Michael Russo

Personal information
- Full name: Michael Russo
- Born: 17 October 1983 (age 42) Auburn, New South Wales, Australia

Playing information
- Height: 185 cm (6 ft 1 in)
- Weight: 96 kg (15 st 2 lb)
- Position: Five-eighth, Second-row
Club
| Years | Team | Pld | T | G | FG | P |
| 2002 | Melbourne Storm | 9 | 2 | 0 | 0 | 8 |
Representative
| Years | Team | Pld | T | G | FG | P |
| 2004 | Italy | 1 | 0 | 0 | 0 | 0 |
- Source:

= Michael Russo (rugby league) =

Italy international rugby league footballer

Michael Russo (born 17 October 1983), is an Australian former professional rugby league footballer who played in the 2000s for Melbourne Storm.

==Early life==
Russo was educated at St Joseph's College, Nudgee, where he represented 2001 Australian Schoolboys. He played junior rugby league for the Maroochydore Swans and Nambour Crushers. Moving to Sydney, he played junior representative football for Sydney Roosters, but was homesick and returned to Brisbane to join the Norths Devils, where he was named Devils Colts Player of the Year.

==Playing career==
He made his NRL debut in round 2 of the 2002 NRL season for the Melbourne Storm against the Sharks. He was awarded 2002 Melbourne Storm Rookie of the Year.

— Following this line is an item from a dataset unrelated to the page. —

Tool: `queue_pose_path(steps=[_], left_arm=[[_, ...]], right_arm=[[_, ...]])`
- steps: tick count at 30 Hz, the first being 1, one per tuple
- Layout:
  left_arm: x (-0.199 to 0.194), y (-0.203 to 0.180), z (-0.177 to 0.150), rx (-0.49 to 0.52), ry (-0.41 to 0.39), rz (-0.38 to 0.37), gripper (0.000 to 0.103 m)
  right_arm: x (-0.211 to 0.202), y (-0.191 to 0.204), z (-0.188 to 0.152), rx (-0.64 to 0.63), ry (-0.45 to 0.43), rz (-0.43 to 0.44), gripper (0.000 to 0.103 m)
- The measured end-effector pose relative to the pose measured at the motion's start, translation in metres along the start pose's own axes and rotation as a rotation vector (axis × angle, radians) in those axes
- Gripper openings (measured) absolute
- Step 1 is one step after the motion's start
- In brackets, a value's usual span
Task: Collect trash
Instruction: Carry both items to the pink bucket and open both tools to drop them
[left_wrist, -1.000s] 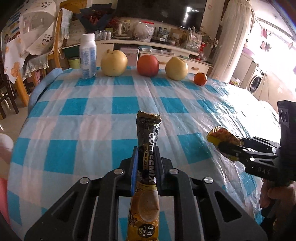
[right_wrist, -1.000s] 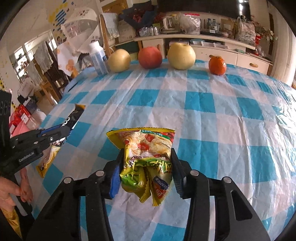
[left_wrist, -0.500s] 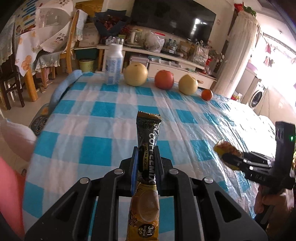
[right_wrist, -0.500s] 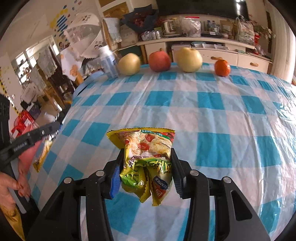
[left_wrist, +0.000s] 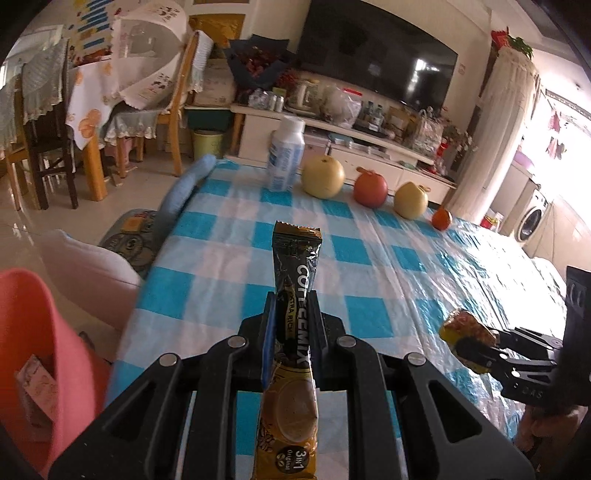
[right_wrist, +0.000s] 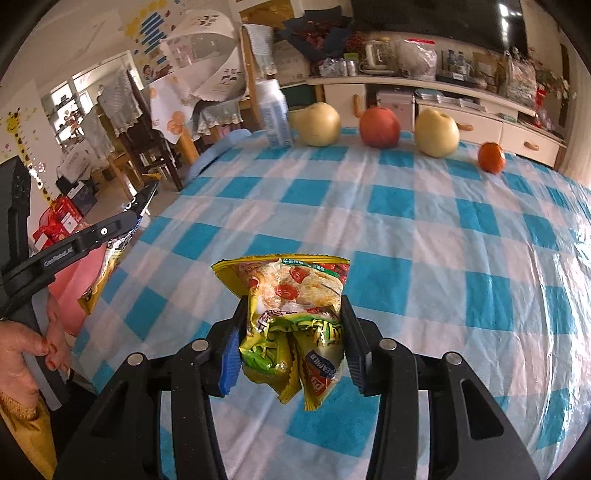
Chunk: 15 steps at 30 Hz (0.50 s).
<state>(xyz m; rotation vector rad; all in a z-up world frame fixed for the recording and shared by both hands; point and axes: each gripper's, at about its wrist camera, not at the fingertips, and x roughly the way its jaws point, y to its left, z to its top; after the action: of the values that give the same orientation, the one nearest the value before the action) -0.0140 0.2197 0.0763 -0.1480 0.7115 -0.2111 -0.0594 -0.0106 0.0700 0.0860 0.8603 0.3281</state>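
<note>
**Two wrappers held above the checked counter**

In the left wrist view, we see our left tool (left_wrist: 291, 325) clamped tight on a black and gold coffee sachet (left_wrist: 295, 295), which stands up between the pads and runs back under the camera. It hangs over the near left corner of the counter (left_wrist: 236, 236), which wears a blue and white checked cloth. Off that corner, low at the left, sits a pink bin (left_wrist: 40, 332) with a scrap of paper inside. Along the far edge stand a white bottle (left_wrist: 286, 155), a yellow pear (left_wrist: 323, 176), a red apple (left_wrist: 370, 190), a second yellow pear (left_wrist: 410, 200) and a small orange (left_wrist: 442, 218), in a row. At the right, our right tool (left_wrist: 469, 343) shows from the side, over the counter's right part, with a yellow wrapper in its tips.

In the right wrist view, our right tool (right_wrist: 291, 332) is partly closed on a crumpled yellow and green noodle wrapper (right_wrist: 295, 306), squeezed between both pads and held clear above the near middle of the counter (right_wrist: 443, 229). The bottle (right_wrist: 273, 114), the two pears (right_wrist: 317, 123), (right_wrist: 436, 133), the apple (right_wrist: 379, 127) and the orange (right_wrist: 491, 157) line the far edge. At the left, beyond the counter's left edge, our left hand (right_wrist: 29, 343) grips the left tool (right_wrist: 142, 205), the sachet (right_wrist: 103, 273) dangling from it over the pink bin (right_wrist: 79, 284).
</note>
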Motion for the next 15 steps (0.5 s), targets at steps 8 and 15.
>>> queue_pose_path(steps=[8, 15], left_arm=[[-0.019, 0.025, 0.005, -0.035, -0.042, 0.047, 0.017], [-0.033, 0.044, 0.007, -0.067, -0.068, 0.073, 0.017]], right_arm=[[-0.005, 0.032, 0.008, -0.043, -0.007, 0.021, 0.047], [-0.004, 0.062, 0.015, -0.079, -0.009, 0.053, 0.047]])
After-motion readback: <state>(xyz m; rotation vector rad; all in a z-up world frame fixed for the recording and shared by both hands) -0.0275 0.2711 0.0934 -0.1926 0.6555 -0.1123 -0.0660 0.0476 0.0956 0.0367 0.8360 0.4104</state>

In April 2002, Russo and Melbourne teammate Marty Turner were involved in a serious car accident near Geelong, returning from a surfing trip. Turner suffered fractured ribs, a ruptured spleen, severe concussion, and cuts and bruises. Russo escaped with an injured elbow and was able to return to play in Round 6 where he scored a late try to seal a 12–4 win over St George Illawarra Dragons.

Released by Melbourne at the end of the 2003 season, Russo joined Cronulla-Sutherland Sharks in 2004, without adding to his nine NRL games.

Constant injuries cruelled Russo's rugby league career, retiring after the 2004 season. He did play one last game, representing Italy in an Ionio Cup match against Greece in October 2004. Russo was sent off for a high tackle in what was his final game of rugby league.